Another example: Stiglitz argues that a big part of Europe’s problem is the fragmentation of the banking system.

  • “Each country within Europe has been responsible for its own banks. This contributes to a downward vicious cycle: Weak banks lead to the government’s fiscal position worsening, and that in turn weakens banks further.” [pp. 91-92]

But then –

  • “There needs to be more flexibility in the way the eurozone’s banking system is run. Capital requirements can be tightened in those countries facing excess demand… Lending standards for mortgages should be tightened [in countries]
    where there appears to be risk of a bubble forming…” [p. 249]

It is a bizarre suggestion. First of all, think how chaotic it would be for the banking industry in the U.S. if every state were allowed to set its own capital requirements for banks. There would be no national banking standards. Stiglitz in fact elsewhere supports the idea of an EU-wide “banking union” – which is based on a common regulatory framework for the banking industry. How to square this with each country setting its own standards?
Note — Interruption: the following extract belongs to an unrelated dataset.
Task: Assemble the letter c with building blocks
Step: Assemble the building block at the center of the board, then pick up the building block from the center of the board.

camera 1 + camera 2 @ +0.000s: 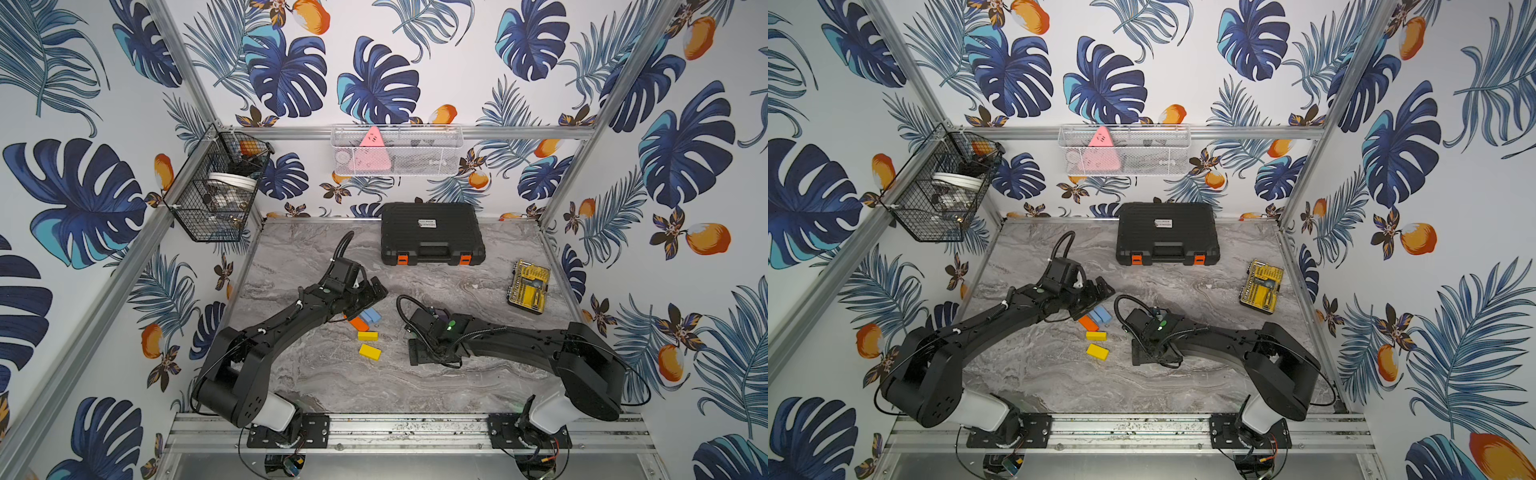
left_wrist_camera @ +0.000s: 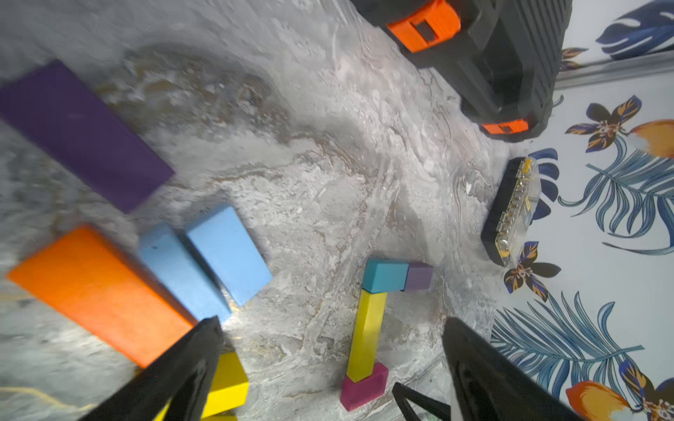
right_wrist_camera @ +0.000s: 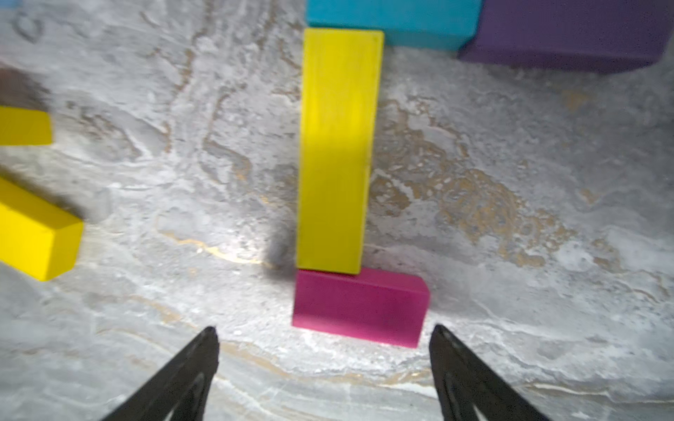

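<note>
Right gripper (image 3: 324, 328) jaws apart, empty, magenta block (image 3: 359, 308) just ahead of its tips, butted against long yellow block (image 3: 335, 145), teal block (image 3: 394, 18) and purple block (image 3: 569, 29) at far end, left gripper (image 2: 330, 320) spread wide, orange block (image 2: 98, 291) beside one finger, perhaps touching.

You have bright, even, diffuse light in both top views, with only faint soft shadows on the tabletop (image 1: 332, 386) under the arms (image 1: 270, 332) and a slightly soft picture overall. Your left wrist view blurs the close purple block (image 2: 84, 135) and orange block (image 2: 98, 291), while the teal block (image 2: 384, 276) farther off looks sharper. In your right wrist view, a glaring patch lights the tabletop beside the long yellow block (image 3: 335, 149), a line of shade crosses that block, and the black fingers (image 3: 182, 375) are out of focus.
</note>
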`<state>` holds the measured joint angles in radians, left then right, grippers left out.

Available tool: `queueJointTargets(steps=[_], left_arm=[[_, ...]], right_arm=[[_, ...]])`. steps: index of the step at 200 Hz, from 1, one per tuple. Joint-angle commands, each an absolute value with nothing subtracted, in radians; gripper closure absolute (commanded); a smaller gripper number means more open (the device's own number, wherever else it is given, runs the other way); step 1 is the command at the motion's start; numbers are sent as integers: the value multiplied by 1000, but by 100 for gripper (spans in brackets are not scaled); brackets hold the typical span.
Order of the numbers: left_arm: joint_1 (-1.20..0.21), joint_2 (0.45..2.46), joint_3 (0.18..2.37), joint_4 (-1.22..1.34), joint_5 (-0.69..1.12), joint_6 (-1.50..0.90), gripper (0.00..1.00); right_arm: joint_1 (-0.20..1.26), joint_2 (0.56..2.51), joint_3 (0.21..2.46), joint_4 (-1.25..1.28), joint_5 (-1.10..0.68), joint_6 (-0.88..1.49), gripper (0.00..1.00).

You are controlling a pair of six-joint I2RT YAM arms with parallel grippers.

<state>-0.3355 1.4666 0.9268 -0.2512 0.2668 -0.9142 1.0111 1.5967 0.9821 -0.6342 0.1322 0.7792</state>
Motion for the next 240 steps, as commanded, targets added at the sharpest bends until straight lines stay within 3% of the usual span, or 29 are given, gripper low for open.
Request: queueJointTargets(steps=[1,64,148,240], left_arm=[[-258,1438,915,-289,309,-865,1],[-10,1397,866,-321,413,-795,1],[54,1400,832,-292,460,-799,1],[54,1392,818,-272,472,-819,1]], right_arm=[[1037,1637,1048,-642,87,730,9],[1137,1924,1351,-651,69,609,8],[1141,2108,1490,-643,38,440,12],[1188,2091,1482,-660,45,397,58]])
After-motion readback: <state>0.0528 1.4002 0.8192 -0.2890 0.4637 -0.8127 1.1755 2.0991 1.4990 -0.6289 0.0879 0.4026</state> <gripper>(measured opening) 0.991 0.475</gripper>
Stiglitz is also afraid that the EU and the UK might sign a trade deal with the US — and argues that Brexit would be better than such a fate. This political animus toward the U.S. model lurks in the background of the entire critique, as the Financial Times discerned in its review.

  • “Mr Stiglitz seems to fear that Europe is going down a similar path to the US.”

(As though that were the worst thing imaginable...)

His outlook is generally reactionary, despite Stiglitz’s “progressive” credentials.

Five years on, his message seems OBE (overtaken by events). Europe is now again “falling forward” (as Stiglitz disparagingly puts it) towards a greater degree of federal integration – and the interesting questions all point in that direction – forward.